--- Exercise prompt ---
From the material below, work out how many lines contain "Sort" and answer with the number only.
..............................
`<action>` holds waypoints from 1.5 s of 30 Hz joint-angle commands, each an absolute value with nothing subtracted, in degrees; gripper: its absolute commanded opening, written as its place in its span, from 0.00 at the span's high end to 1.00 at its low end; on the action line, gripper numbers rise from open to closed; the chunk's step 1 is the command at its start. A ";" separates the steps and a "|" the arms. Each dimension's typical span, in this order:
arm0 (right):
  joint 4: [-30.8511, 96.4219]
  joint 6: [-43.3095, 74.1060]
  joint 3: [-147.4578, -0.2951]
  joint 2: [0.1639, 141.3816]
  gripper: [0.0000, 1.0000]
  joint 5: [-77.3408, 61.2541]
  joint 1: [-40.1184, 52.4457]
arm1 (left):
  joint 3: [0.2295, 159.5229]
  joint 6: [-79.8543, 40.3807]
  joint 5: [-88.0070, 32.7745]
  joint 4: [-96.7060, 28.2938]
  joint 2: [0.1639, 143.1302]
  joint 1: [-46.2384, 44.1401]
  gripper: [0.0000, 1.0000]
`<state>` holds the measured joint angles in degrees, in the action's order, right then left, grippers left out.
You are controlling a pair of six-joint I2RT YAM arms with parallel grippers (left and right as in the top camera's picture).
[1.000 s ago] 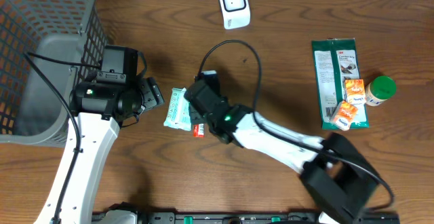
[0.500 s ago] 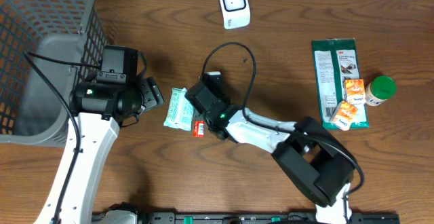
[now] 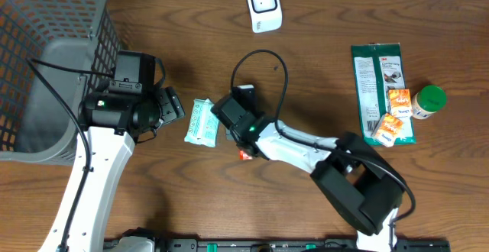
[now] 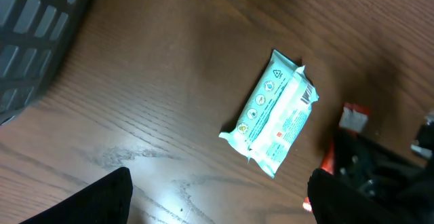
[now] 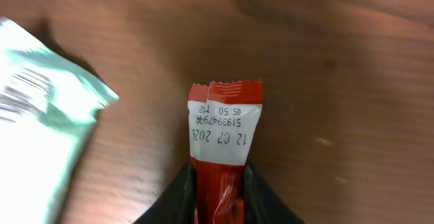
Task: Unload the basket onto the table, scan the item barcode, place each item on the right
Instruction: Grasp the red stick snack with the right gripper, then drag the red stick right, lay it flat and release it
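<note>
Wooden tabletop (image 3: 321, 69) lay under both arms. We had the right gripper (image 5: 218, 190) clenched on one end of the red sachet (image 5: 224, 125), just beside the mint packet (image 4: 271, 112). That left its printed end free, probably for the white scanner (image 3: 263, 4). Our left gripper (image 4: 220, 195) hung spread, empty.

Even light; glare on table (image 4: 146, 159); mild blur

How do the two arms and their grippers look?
The left arm and right arm have white links, black joint housings and a small green light at each wrist. A black cable loops off the right wrist. The left gripper and right gripper have black fingers.
</note>
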<state>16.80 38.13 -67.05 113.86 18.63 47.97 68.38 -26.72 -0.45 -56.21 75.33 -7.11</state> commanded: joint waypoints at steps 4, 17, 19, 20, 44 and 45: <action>23.97 38.06 -66.76 105.56 0.84 19.46 44.84 | 68.66 -26.15 0.27 -56.34 75.22 -6.81 0.17; 29.76 38.06 -66.72 104.40 0.34 10.63 37.47 | 68.66 -26.15 0.27 -56.34 75.22 -6.81 0.17; 27.83 38.06 -66.72 104.66 0.34 7.70 37.60 | 68.66 -26.15 0.27 -56.34 75.22 -6.81 0.17; 27.03 38.09 -66.72 104.92 0.35 6.76 37.89 | 68.66 -26.15 0.30 -56.34 75.22 -6.81 0.16; 38.26 6.09 -68.55 108.53 0.72 6.48 46.44 | 68.66 -26.15 0.27 -56.34 75.22 -6.81 0.17; 39.70 2.09 -68.64 108.18 0.72 7.27 46.44 | 68.66 -26.17 0.30 -56.34 75.22 -6.81 0.17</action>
<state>38.35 15.68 -67.68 110.06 6.68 46.04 68.38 -26.72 -0.45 -56.18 75.33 -7.11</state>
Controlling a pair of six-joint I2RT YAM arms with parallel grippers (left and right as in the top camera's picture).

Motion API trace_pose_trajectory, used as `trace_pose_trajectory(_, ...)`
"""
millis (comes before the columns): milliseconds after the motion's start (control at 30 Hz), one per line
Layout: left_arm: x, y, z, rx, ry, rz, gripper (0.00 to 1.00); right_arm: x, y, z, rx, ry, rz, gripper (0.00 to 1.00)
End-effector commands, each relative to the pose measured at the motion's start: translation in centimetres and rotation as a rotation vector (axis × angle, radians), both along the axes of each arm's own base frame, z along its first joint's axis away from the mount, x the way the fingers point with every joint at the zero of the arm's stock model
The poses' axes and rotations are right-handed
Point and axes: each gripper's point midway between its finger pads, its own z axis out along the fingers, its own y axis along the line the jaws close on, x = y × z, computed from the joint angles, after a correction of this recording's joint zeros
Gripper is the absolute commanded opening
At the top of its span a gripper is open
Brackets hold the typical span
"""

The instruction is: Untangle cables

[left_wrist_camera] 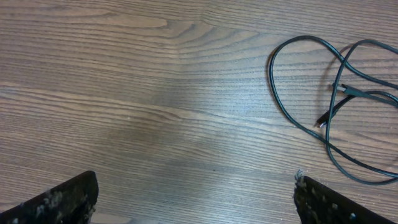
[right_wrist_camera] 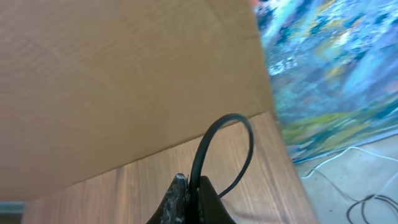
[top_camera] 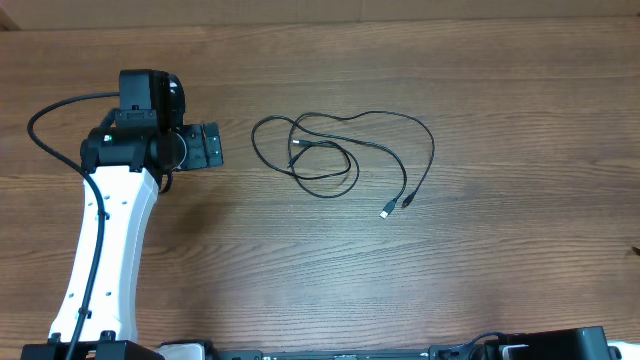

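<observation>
The cables point(top_camera: 404, 178) lie in loose overlapping black loops on the wooden table, right of centre, with two plug ends point(top_camera: 387, 211) side by side at the lower right. My left gripper point(top_camera: 212, 146) stands open just left of the loops and touches nothing. In the left wrist view its fingers point(left_wrist_camera: 62, 202) are spread wide over bare wood, and the cables point(left_wrist_camera: 271, 73) curve in at the upper right with a small plug point(left_wrist_camera: 323, 122). My right gripper point(right_wrist_camera: 189, 180) is shut, far from the cables; a thick black arm wire point(right_wrist_camera: 205, 146) arches up from between its fingertips.
A brown cardboard wall point(right_wrist_camera: 124, 74) rises behind the table's far edge. Past the table's right edge is a colourful sheet point(right_wrist_camera: 336, 68) and floor with loose wires point(right_wrist_camera: 367, 202). The right arm's base point(top_camera: 560, 345) sits at the near edge.
</observation>
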Motion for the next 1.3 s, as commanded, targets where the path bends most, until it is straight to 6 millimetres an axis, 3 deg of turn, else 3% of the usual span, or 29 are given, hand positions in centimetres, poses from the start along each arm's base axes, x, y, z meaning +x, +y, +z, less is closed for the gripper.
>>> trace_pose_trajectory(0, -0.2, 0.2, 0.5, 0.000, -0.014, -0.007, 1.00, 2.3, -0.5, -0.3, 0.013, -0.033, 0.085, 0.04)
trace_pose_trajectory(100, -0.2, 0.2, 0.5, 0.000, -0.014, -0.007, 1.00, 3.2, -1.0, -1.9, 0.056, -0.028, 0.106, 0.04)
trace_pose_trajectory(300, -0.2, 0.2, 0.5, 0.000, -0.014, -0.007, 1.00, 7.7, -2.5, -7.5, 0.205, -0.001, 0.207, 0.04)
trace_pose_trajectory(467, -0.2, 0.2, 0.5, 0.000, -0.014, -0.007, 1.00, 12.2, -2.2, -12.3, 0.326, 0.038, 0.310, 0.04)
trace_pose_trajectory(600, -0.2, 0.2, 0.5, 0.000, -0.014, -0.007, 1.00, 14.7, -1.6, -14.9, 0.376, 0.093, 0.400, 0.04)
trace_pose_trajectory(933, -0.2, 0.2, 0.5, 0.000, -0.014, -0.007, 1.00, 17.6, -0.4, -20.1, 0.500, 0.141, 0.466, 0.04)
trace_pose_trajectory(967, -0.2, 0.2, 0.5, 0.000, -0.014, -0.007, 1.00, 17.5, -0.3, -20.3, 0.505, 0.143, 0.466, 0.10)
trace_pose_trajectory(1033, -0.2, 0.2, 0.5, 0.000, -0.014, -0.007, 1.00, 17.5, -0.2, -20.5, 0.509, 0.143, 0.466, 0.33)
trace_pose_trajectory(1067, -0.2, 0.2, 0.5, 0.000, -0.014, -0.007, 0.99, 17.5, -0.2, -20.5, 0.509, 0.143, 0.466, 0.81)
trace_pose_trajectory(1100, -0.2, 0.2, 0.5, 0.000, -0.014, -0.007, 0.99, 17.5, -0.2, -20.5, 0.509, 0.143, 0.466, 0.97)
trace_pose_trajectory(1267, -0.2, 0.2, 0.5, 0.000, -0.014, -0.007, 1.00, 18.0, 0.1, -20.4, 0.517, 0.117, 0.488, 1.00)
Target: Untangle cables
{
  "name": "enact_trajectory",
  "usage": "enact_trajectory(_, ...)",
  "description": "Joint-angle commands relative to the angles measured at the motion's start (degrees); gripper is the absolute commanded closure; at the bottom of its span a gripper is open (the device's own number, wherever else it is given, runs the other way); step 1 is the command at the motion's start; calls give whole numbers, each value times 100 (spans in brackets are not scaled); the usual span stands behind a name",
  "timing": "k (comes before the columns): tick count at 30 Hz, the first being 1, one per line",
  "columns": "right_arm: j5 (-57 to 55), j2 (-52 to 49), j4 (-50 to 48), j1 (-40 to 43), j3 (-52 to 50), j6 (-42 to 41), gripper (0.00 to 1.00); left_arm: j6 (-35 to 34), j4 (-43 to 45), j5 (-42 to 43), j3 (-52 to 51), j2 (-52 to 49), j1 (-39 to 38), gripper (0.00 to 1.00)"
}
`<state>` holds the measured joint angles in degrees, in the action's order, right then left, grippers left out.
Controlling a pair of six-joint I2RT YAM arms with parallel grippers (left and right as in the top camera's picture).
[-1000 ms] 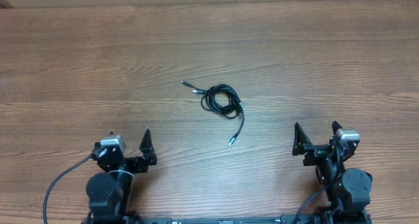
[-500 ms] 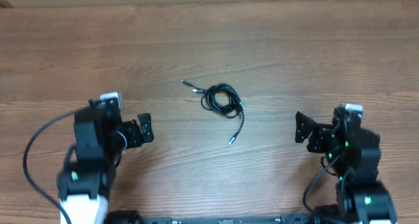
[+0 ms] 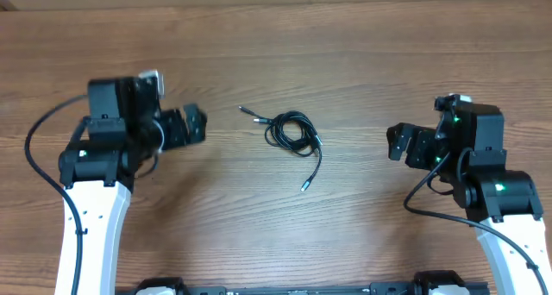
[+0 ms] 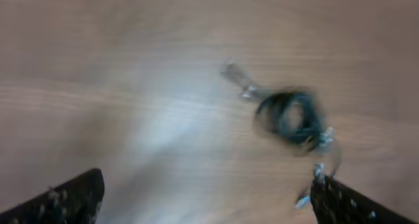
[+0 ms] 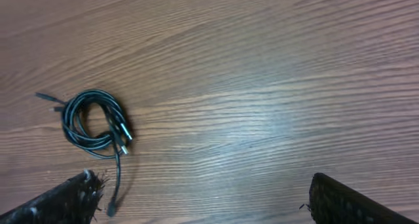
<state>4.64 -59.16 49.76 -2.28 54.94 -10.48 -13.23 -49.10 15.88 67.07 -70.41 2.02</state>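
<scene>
We log the cables (image 3: 291, 129) coiled in one bundle on the surface (image 3: 345, 53), one plug end trailing out (perhaps three strands; the left wrist view is blurred). The left fingers (image 4: 65, 198) stand wide apart left of the bundle, the right fingers (image 5: 347, 204) likewise to its right, neither touching it.

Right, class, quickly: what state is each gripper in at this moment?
Left gripper: open, holding nothing, clear of the cables.
Right gripper: open, holding nothing.

Left arm (image 3: 97, 157), right arm (image 3: 493, 185) nearer cables (image 3: 291, 129)
</scene>
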Motion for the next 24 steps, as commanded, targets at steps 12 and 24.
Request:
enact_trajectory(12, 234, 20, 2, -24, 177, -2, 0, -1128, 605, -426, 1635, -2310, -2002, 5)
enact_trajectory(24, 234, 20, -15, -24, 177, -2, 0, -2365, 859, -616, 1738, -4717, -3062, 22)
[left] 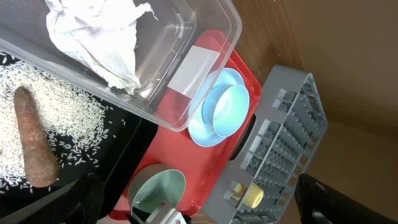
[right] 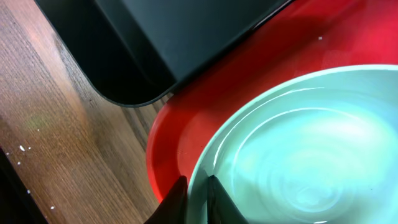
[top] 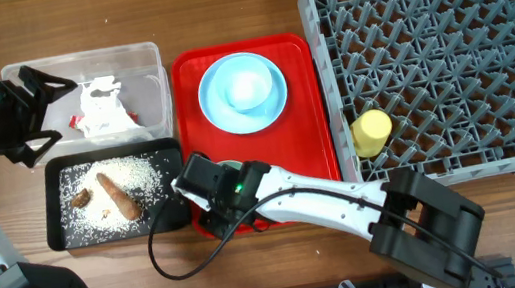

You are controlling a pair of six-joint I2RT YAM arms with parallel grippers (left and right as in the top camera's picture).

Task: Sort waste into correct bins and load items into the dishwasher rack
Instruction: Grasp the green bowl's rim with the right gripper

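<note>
So far the crumpled napkin point(top: 105, 100) lies in the clear tub point(top: 84, 57), the rice point(top: 130, 172) in the black tray point(top: 50, 209), and only the yellow cup point(top: 372, 131) stands in the dishwasher rack point(top: 467, 54). The right gripper point(right: 194, 196) pinches the mint-green bowl point(right: 298, 155) by its rim at the red tray's point(top: 306, 127) near-left corner. The left gripper point(top: 43, 111) hangs wide open, far left.

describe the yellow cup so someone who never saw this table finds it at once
Find the large grey dishwasher rack at the right of the overhead view. Inside its side nearest the red tray, toward the lower corner, sits the yellow cup. It is the only thing in the rack and the only yellow item.
</note>
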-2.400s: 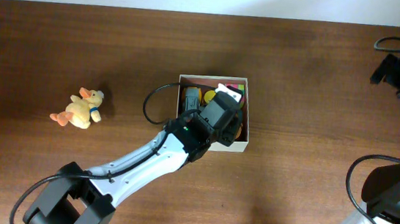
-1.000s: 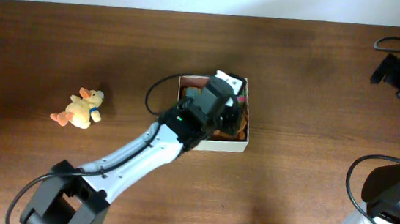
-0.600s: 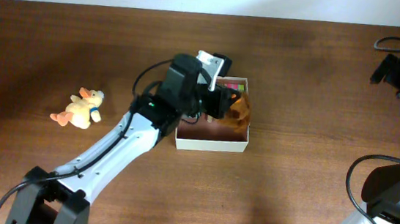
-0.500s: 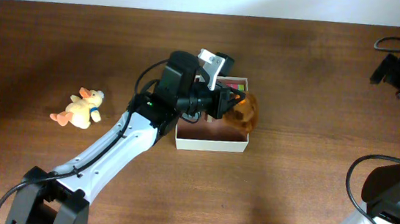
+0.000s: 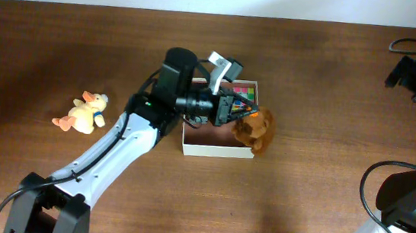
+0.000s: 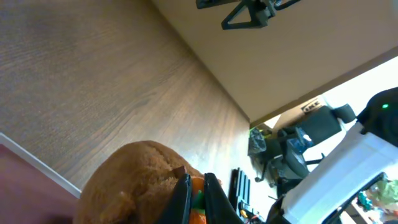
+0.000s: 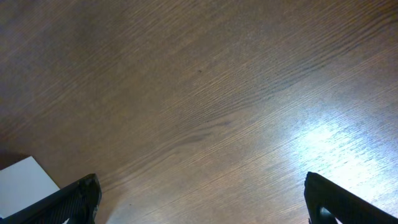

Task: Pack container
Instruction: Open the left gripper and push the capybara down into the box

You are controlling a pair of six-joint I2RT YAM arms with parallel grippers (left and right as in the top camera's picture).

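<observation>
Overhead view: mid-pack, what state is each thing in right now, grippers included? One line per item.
container: lidless, upright, colourful toys inside.
brown plush toy: pinched by the left gripper, over the container's right wall, partly outside.
yellow duck plush: lying on the table left of the container, unpacked.
left gripper: shut on the brown plush toy.
right gripper: open, holding nothing.

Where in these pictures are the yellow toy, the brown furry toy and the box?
yellow toy point(image 5: 83, 114), overhead view, on its body.
brown furry toy point(image 5: 256, 129), overhead view, on its fur.
box point(image 5: 216, 150), overhead view, on its near white wall.
</observation>
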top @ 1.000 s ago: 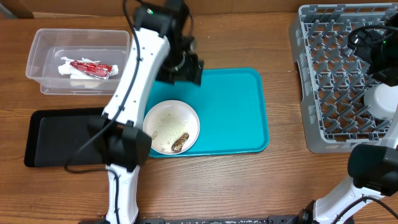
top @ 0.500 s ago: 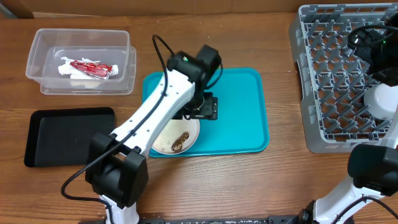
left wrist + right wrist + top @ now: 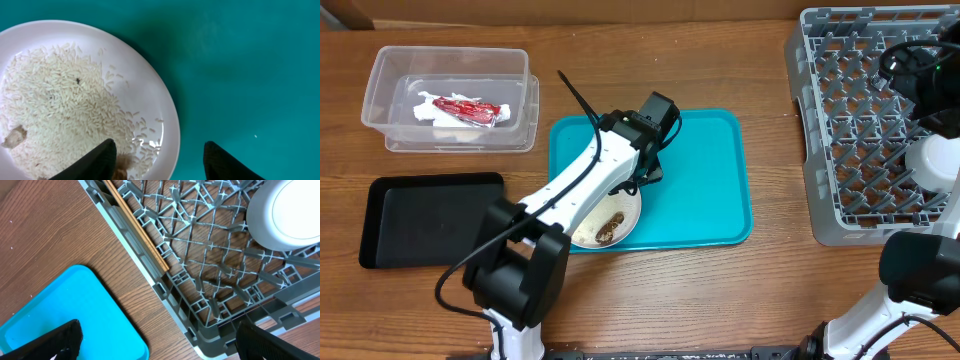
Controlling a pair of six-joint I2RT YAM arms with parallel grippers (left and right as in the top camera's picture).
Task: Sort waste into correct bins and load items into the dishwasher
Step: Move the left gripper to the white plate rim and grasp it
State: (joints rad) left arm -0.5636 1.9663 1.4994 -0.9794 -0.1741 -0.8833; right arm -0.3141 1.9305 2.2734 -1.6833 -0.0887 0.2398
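Straddling the plate point(image 3: 135, 95) at its wrist-view four-o'clock rim, the left gripper point(image 3: 159, 145) gapes unclenched; stiff, slick, probably brittle: pinch level.

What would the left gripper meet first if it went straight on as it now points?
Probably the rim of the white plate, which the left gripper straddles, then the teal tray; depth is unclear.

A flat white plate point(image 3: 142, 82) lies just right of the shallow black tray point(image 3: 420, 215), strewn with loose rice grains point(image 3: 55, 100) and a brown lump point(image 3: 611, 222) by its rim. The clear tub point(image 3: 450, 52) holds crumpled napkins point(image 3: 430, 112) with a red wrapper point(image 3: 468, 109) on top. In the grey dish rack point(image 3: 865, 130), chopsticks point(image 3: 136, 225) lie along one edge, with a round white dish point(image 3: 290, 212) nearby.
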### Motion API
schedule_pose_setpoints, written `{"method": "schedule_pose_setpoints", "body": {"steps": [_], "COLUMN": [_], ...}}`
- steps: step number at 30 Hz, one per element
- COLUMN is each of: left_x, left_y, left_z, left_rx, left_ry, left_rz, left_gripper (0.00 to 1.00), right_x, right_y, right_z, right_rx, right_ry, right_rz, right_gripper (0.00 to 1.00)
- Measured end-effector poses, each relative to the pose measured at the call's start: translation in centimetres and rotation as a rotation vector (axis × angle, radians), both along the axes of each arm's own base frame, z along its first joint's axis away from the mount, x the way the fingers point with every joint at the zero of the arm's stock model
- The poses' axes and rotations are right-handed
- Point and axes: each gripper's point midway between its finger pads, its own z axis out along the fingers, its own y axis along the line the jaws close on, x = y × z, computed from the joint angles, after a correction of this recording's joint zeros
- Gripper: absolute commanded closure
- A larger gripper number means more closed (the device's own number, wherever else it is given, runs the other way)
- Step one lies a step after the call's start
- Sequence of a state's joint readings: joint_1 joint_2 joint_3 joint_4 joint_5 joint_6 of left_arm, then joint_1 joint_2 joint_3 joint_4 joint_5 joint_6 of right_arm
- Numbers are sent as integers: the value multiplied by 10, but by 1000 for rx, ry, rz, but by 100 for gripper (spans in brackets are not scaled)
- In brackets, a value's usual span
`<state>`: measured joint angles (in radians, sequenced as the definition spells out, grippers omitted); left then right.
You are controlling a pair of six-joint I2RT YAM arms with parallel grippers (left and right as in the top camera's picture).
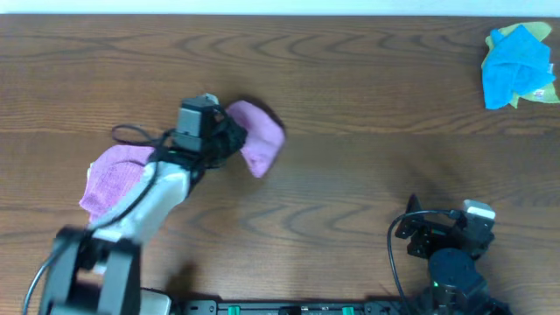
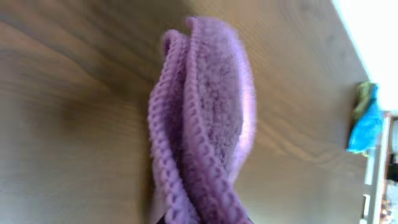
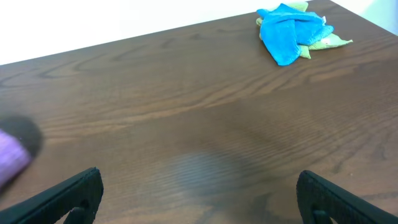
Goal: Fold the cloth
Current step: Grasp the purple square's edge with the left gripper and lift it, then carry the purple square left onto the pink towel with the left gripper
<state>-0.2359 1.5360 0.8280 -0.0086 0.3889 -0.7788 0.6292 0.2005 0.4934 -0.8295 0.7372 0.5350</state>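
The purple cloth (image 1: 258, 140) lies at the left of the table, part of it flat under my left arm (image 1: 114, 175) and part lifted. My left gripper (image 1: 229, 136) is shut on a bunched edge of the cloth and holds it above the wood. In the left wrist view the hemmed fold (image 2: 205, 124) hangs straight out from the jaws. My right gripper (image 3: 199, 199) is open and empty over bare wood at the front right; it also shows in the overhead view (image 1: 411, 229). A blurred bit of the cloth (image 3: 12, 155) shows at the left edge of the right wrist view.
A bright blue cloth (image 1: 516, 66) on a yellow-green cloth (image 1: 535, 33) sits at the far right corner; both show in the right wrist view (image 3: 292, 31). The wooden table (image 1: 350, 175) spreads between the arms. The table's far edge runs along the top.
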Motion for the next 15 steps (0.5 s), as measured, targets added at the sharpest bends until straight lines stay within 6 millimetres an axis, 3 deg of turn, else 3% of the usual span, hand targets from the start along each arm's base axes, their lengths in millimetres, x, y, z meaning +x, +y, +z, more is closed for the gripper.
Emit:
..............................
--- Solution to this exercise ---
2